* [Activity] In the records, find every line with the word "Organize" and copy it out.

* [Exercise inputs]
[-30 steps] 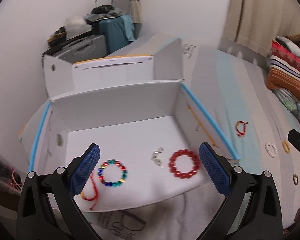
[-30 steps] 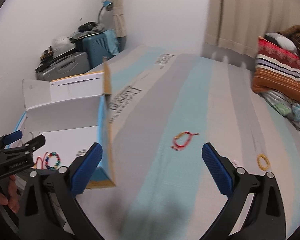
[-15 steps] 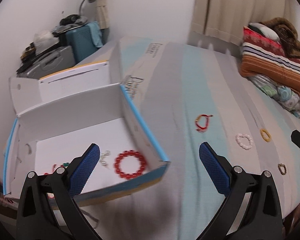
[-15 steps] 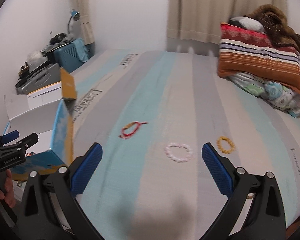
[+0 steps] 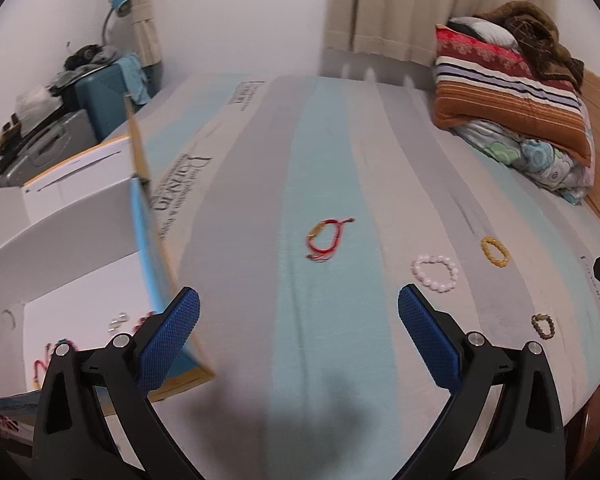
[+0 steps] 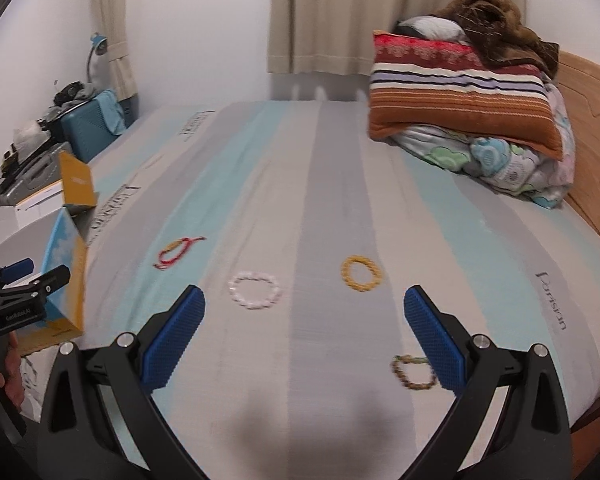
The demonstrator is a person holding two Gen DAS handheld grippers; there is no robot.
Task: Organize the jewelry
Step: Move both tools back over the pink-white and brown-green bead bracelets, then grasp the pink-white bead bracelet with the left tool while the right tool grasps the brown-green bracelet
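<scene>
With both jaws wide and empty, I see the olive bracelet [image 6: 414,372] lies just inside my right gripper [image 6: 304,344]'s right finger, far from my left gripper [image 5: 300,344].

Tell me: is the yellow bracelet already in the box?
No, the yellow bracelet lies on the bed sheet, well apart from the box.

Left tool [image 5: 299,312] spread empty above striped bed [image 5: 380,128], red cord bracelet [image 5: 326,238] ahead, white box [image 5: 80,248] left
</scene>
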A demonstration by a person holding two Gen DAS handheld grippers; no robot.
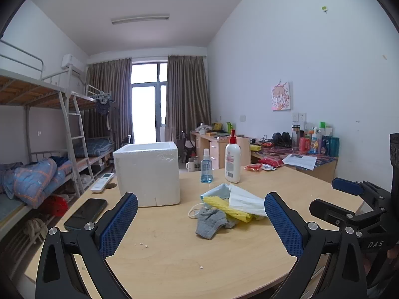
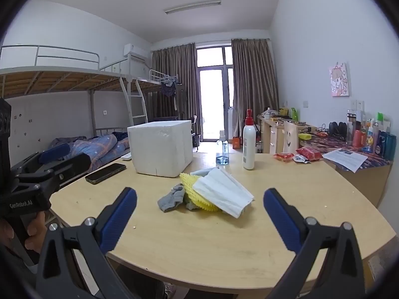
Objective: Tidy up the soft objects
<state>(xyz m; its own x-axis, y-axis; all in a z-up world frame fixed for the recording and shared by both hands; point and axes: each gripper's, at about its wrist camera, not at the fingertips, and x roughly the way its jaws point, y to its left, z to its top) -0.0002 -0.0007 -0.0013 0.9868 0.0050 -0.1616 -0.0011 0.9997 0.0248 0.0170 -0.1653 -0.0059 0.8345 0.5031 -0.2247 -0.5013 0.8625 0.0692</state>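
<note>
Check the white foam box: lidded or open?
Open. The foam box has no lid; its rim and inner wall show on top.

Daylight came through the glass door (image 1: 147,104) between the curtains (image 1: 185,94), which was blown out to plain white in both views. The ceiling lamp (image 1: 140,19) looked unlit. The room was evenly and softly bright, with only faint shadows on the table (image 2: 311,199). Both pictures were sharp in the middle. Fisheye distortion bent the walls and the bunk bed (image 1: 37,94), and black vignetting filled the corners.
</note>
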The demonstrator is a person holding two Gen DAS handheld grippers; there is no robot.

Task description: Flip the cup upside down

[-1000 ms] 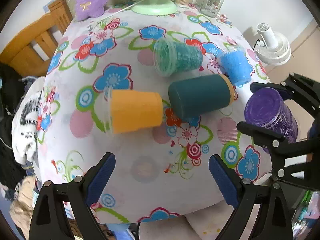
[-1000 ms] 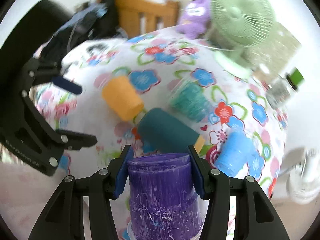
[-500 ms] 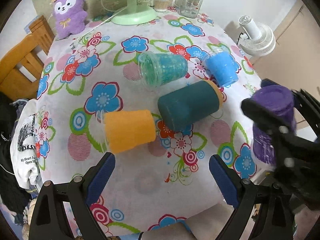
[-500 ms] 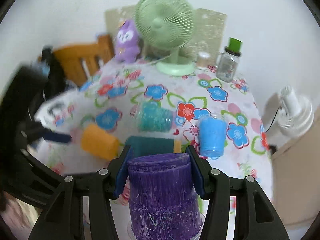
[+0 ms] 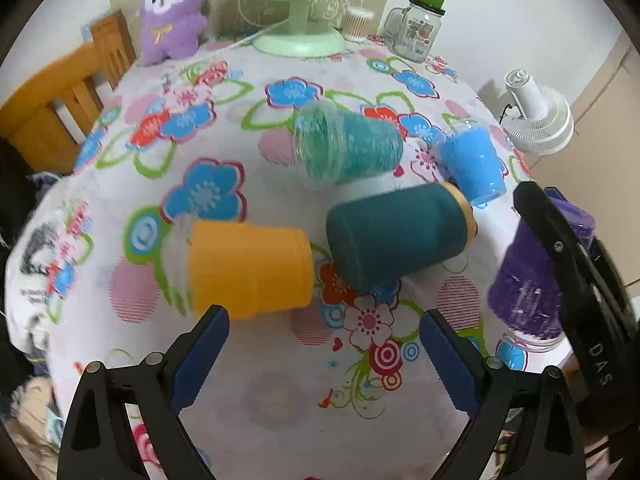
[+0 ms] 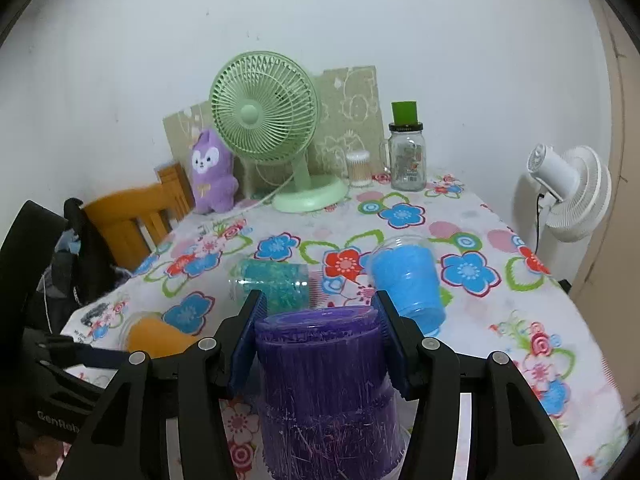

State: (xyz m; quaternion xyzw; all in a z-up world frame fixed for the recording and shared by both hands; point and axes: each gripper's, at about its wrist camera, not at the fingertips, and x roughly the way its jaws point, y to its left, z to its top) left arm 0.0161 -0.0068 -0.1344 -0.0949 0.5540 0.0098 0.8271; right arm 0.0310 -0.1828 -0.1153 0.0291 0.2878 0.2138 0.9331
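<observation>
My right gripper [image 6: 320, 312] is shut on a purple cup [image 6: 324, 384], held upside down with its rim at the tablecloth near the table's right front edge; the cup also shows in the left wrist view [image 5: 532, 280]. My left gripper [image 5: 324, 344] is open and empty, just in front of an orange cup [image 5: 248, 268] lying on its side. A dark teal cup [image 5: 396, 236], a glittery teal cup [image 5: 348, 148] and a light blue cup [image 5: 472, 164] also lie on their sides on the floral tablecloth [image 5: 280, 380].
A green desk fan [image 6: 264, 120], a purple plush toy [image 6: 212, 172], a glass jar with a green lid [image 6: 408, 156] and a small container stand at the back. A wooden chair [image 5: 60, 96] is at the left, a white fan [image 6: 572, 192] beyond the right edge.
My right gripper has turned level and lowered the purple cup, upside down, toward the tablecloth. My left gripper has moved forward and lower, closer to the orange cup, still open.
</observation>
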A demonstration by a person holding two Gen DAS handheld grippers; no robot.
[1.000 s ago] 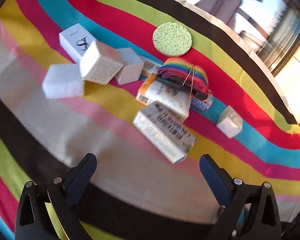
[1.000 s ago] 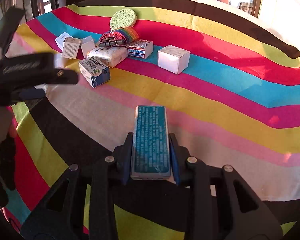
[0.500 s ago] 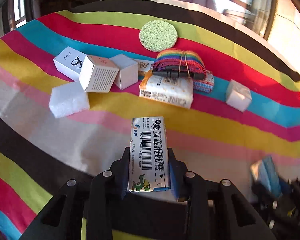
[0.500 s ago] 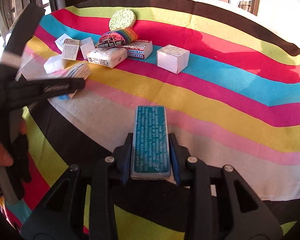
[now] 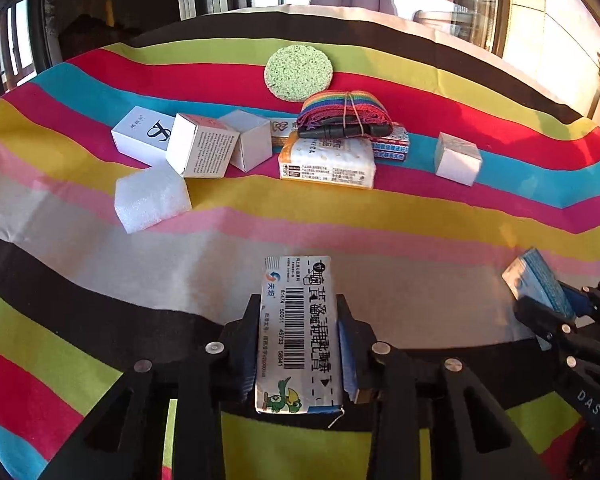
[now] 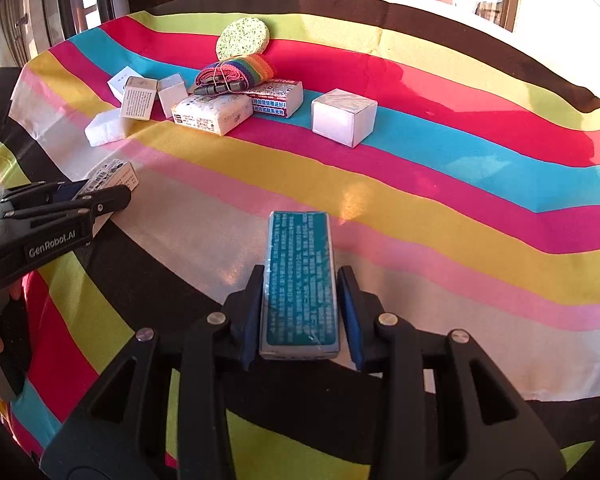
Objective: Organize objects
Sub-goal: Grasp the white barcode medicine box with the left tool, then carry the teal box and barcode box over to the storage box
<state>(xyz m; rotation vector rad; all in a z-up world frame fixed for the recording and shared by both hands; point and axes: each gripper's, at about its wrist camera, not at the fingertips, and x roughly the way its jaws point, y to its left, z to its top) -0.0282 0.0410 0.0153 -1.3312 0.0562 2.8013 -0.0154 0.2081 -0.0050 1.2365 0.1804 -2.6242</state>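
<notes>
- At the bottom centre of the left wrist view, the left gripper is clenched on one barcode-printed white box.
- At the bottom centre of the right wrist view, the right gripper has one teal box between its jaws, which are opening; a gap shows beside the right pad.
- Across the upper middle, on the striped cloth, lie four plain white boxes, one foam block, one tissue pack, one printed red-and-blue box, one rainbow strap bundle and one round green sponge.
</notes>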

* [Exercise answer]
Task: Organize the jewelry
Objective: Organize objects

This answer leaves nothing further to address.